30-20) log backups always clear the log
If there’s no concurrent data backup running, a log backup will always *try* to clear the log, and only succeed in clearing the inactive portion of the log – the log that’s only considered ‘required’ by SQL Server because it hasn’t yet been backed up. If anything else is holding the log ‘required’, it cannot be cleared, even though it has been backed up. Subsequent log backups will check again and again until the time comes when that portion of the log can be cleared. The TechNet Magazine article Understanding Logging and Recovery in SQL Server I wrote last year explains a lot more about how the log works.
Also, if there is a concurrent data backup running, the log clearing will be delayed until the data backup finishes. See the blog post in myth 30-04 for more details.
30-21) differential backups are incremental
No. Differential backups are all the data extents that have changed since the last full backup – so they are cumulative. Log backups are incremental – all log generated since the last log backup. Many people call differential backups ‘incrementals’, when they’re not really.
30-22) once a backup completes, you can safely delete the previous one
No. No. No.
If you go to restore, and you find your full backup is corrupt, what do you do? Well, if you don’t have an older full backup, you most likely start updating your resume. You need to keep a rolling-window of backups around in case a disaster occurs and you need to restore from an older set of backups.
30-23) you can back up a mirror database
No. A mirror database is not accessible except through a database snapshot. And you can’t back up that either.
30-24) you can back up a single table
No. You can effectively back up single table if it happens to be wholly contained on a single filegroup, but there’s no way to say BACKUP TABLE.

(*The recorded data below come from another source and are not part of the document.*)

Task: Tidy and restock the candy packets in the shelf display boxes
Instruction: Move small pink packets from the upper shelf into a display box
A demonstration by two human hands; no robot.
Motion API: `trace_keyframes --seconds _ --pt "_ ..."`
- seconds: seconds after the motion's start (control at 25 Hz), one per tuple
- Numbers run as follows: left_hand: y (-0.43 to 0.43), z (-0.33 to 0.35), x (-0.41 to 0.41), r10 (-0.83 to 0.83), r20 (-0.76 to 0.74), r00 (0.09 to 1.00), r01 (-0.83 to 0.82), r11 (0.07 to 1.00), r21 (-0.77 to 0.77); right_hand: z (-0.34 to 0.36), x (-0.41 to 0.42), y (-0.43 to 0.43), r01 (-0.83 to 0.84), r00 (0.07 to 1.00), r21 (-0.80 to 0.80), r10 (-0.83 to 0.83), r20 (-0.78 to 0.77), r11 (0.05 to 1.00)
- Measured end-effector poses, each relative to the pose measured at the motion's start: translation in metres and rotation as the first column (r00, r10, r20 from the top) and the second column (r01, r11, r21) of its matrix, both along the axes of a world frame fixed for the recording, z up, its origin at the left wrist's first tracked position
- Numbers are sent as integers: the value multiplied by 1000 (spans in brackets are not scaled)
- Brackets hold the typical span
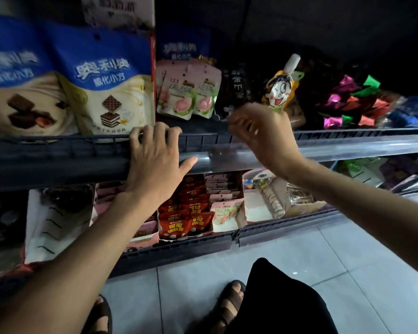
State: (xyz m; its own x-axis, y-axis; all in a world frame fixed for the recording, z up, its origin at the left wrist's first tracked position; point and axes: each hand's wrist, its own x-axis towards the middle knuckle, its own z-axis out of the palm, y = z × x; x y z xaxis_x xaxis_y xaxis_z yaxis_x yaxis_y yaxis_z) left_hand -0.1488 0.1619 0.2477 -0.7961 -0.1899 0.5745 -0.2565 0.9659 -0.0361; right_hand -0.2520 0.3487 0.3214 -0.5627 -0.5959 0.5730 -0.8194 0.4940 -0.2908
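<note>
On the upper shelf, the pink candy packets [187, 92] stand upright in a row, each with a pink fruit printed on it, between the big blue wafer bags [106, 83] and some black packets [237, 88]. On the lower shelf, red candy packets [186, 225] lie stacked in an open display box [241, 219], with more pink ones beside them.

Your left hand [152, 162] grips the front rail [82, 145] of the upper shelf: the fingers hook over its top edge and the thumb lies stretched along the clear strip.

Your right hand [263, 133] is raised just before the black packets, below a cartoon pouch [279, 90]. Its fingers are curled, but you cannot tell if they pinch anything.
</note>
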Motion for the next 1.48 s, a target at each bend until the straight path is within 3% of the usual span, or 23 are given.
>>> trace_keyframes --seconds 0.08,0.24,0.36,0.64,0.8,0.96,1.16,1.32,1.48 --pt "0 0 0 0 0 1000 0 1000 -9 22 -27 -39 41 998 46 -44 50 998" --pt "-3 0 0 -16 -11 1000 16 1000 6 31 -76 -121 98 972 312 -157 173 945" --pt "-4 -2 -1 -16 -25 1000 17 1000 4 23 -92 -154 157 973 454 -216 81 877" --pt "-4 -3 -1 -17 -36 999 18 1000 22 21 -93 -166 256 946 490 -320 49 833" --pt "-4 -3 -1 -14 -32 999 15 999 29 22 -92 -167 233 935 406 -318 155 884" --pt "-4 -2 -2 -15 -34 999 16 1000 24 23 -86 -158 165 953 179 -203 224 970" --pt "-4 -2 -1 -16 -14 1000 17 999 28 43 -71 -126 201 920 96 -222 322 975" --pt "-1 0 -1 -4 -13 1000 5 999 36 64 -40 -66 131 859 -154 -34 511 979" --pt "4 1 -2 15 -29 999 -14 999 36 60 -4 6 18 796 -119 58 602 993"
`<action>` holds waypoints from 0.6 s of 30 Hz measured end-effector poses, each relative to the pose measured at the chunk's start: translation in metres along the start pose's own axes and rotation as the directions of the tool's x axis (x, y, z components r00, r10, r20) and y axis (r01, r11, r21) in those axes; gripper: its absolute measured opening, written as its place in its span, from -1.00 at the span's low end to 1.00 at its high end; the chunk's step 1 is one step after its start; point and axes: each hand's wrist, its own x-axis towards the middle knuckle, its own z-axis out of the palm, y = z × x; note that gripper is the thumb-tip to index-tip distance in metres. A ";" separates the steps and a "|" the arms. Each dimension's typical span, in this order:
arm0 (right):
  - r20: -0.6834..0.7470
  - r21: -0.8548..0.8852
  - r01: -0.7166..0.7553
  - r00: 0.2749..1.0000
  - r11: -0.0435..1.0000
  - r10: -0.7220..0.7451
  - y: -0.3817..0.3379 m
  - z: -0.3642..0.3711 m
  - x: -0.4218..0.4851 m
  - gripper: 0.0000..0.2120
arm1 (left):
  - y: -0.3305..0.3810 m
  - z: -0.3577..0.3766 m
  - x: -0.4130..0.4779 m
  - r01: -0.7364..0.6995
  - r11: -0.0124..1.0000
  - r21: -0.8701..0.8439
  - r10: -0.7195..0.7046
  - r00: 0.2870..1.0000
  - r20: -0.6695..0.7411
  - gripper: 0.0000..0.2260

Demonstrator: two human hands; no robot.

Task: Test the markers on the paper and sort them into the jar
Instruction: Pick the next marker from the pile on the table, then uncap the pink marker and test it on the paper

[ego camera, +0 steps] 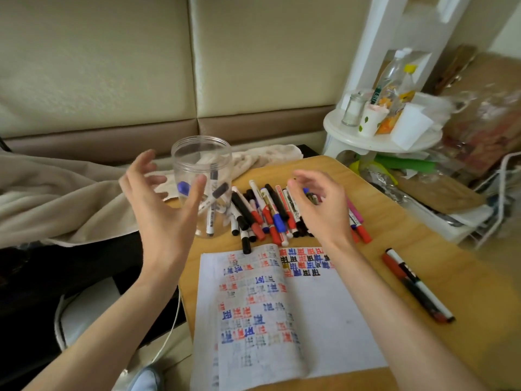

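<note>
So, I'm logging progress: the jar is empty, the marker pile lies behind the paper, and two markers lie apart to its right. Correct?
Not quite. The head view shows the jar holds several markers, so it is not empty. The marker pile does lie behind the paper, and two markers lie apart to its right.

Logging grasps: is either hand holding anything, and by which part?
Left hand holds nothing, open in front of the jar. Right hand curls over the marker pile; whether it pinches one cannot be told.
</note>
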 end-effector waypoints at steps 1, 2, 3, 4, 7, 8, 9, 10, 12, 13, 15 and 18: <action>-0.020 -0.011 -0.051 0.999 0.999 0.051 0.014 -0.012 -0.003 -0.80 | 0.004 0.001 -0.004 -0.027 0.999 -0.018 0.026 0.999 -0.027 -0.38; -0.038 -0.029 -0.095 0.995 0.995 0.094 0.026 -0.024 -0.006 -0.80 | 0.006 0.002 -0.008 -0.039 0.999 -0.033 0.038 0.999 -0.035 -0.43; -0.066 -0.054 -0.138 0.989 0.989 0.134 0.039 -0.038 -0.009 -0.80 | 0.010 0.004 -0.012 -0.041 0.998 -0.054 0.041 0.999 -0.016 -0.48; -0.101 -0.083 -0.183 0.979 0.980 0.175 0.051 -0.050 -0.011 -0.80 | 0.013 0.008 -0.017 -0.037 0.996 -0.081 0.039 0.999 0.025 -0.54; -0.192 -0.164 -0.326 0.936 0.931 0.294 0.079 -0.081 -0.019 -0.78 | 0.016 0.021 -0.032 0.015 0.986 -0.166 0.023 0.974 0.227 -0.71; -0.212 -0.188 -0.356 0.925 0.915 0.316 0.087 -0.089 -0.023 -0.77 | 0.016 0.027 -0.038 0.032 0.983 -0.179 0.024 0.953 0.302 -0.73; -0.229 -0.218 -0.372 0.918 0.902 0.323 0.093 -0.096 -0.026 -0.77 | 0.017 0.033 -0.044 0.047 0.982 -0.185 0.027 0.925 0.379 -0.74; -0.238 -0.251 -0.377 0.917 0.892 0.321 0.098 -0.101 -0.029 -0.77 | 0.017 0.038 -0.051 0.066 0.981 -0.183 0.025 0.891 0.453 -0.73; -0.240 -0.312 -0.389 0.915 0.867 0.324 0.105 -0.108 -0.031 -0.78 | 0.017 0.051 -0.065 0.101 0.980 -0.170 0.015 0.820 0.573 -0.73; -0.235 -0.338 -0.398 0.913 0.853 0.333 0.110 -0.110 -0.030 -0.77 | 0.016 0.057 -0.072 0.113 0.980 -0.166 0.012 0.790 0.613 -0.73; -0.228 -0.395 -0.405 0.913 0.825 0.339 0.118 -0.114 -0.026 -0.77 | 0.014 0.070 -0.081 0.133 0.979 -0.152 0.003 0.743 0.670 -0.75; -0.205 -0.446 -0.412 0.911 0.795 0.357 0.128 -0.115 -0.010 -0.74 | 0.015 0.087 -0.090 0.141 0.981 -0.134 -0.008 0.717 0.697 -0.77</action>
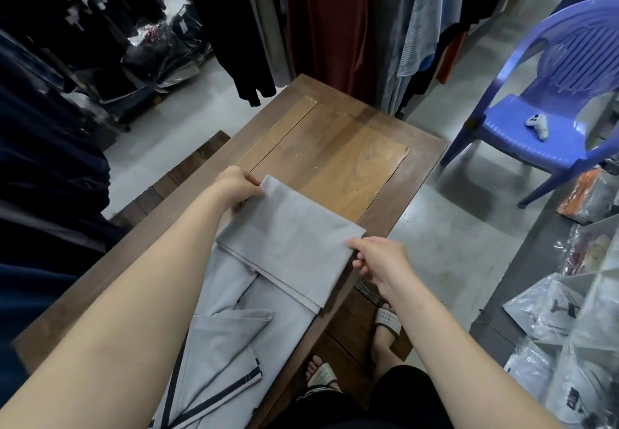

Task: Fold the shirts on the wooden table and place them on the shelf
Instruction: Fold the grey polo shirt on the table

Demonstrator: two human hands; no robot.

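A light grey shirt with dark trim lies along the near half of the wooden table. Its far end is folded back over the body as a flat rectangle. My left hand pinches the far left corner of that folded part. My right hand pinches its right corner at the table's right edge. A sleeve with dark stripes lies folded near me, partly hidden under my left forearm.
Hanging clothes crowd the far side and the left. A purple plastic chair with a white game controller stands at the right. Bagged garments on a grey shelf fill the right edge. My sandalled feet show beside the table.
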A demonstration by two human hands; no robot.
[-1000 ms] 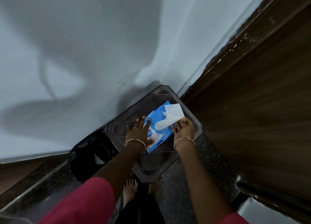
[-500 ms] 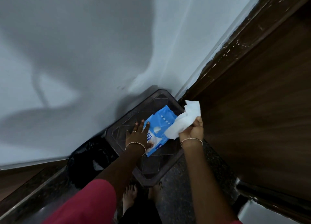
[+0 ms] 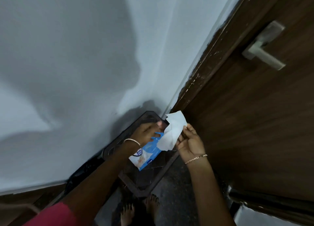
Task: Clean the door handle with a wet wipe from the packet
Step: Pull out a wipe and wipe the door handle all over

30-25) SQL Server has to be shut down to take a backup
No. No idea how this myth started… [Edit: apparently this myth started with Oracle – and we all know how good Oracle is compared to SQL Server… :-)]
30-26) my transaction is guaranteed to be contained in the backup if it committed before the backup operation completed
No. The commit log record for the transaction has to have been written out before the data-reading portion of the backup finished. See my blog post Search Engine Q&A #6: Using fn_dblog to tell if a transaction is contained in a backup for more details.
30-27) you should shrink the database before a backup to reduce the backup size
No. Shrink just moves pages around so won’t make any difference. See my old blog post Conference Questions Pot-Pourri #10: Shrinking the database before taking a backup. And of course, shrink is evil. See A SQL Server DBA myth a day: (9/30) data file shrink does not affect performance. And what’s even worse as someone reminded me, is if you do the shrink *after* the full backup, the next differential backup may be huge, for no actual data changes!
30-28) backups are always the best way to recover from a disaster
No. Backups are usually the best way to recover with zero data-loss (as long as you have log backups up to the point of the disaster), but not necessarily the best way to recover with minimal downtime. It may be way faster to fail over, or to run repair and accept some data loss if the business requirements allow it.
30-29) you don’t need to back up master, msdb, model…
No. You should always back up the system databases. Master contains all the security info, what databases exist – msdb contains all the SSIS packages, Agent jobs, backup history – model contains the configuration for new databases. Don’t fall into the trap of only backing up user databases otherwise you’ll be in a world of hurt if you have to do a bare-metal install.
30-30) you should always plan a good backup strategy
No. Now you’re thinking ‘Huh?’…
You should plan a restore strategy. Use the business requirements and technical limitations to figure out what you need to be able to restore in what time, and then use that to figure out what backups you need to take to allow those restores to happen. See the blog posts:
The vast majority of the time people plan a backup strategy without testing or thinking about restores – and come a disaster, they can’t restore within their SLAs. Don’t let that be you.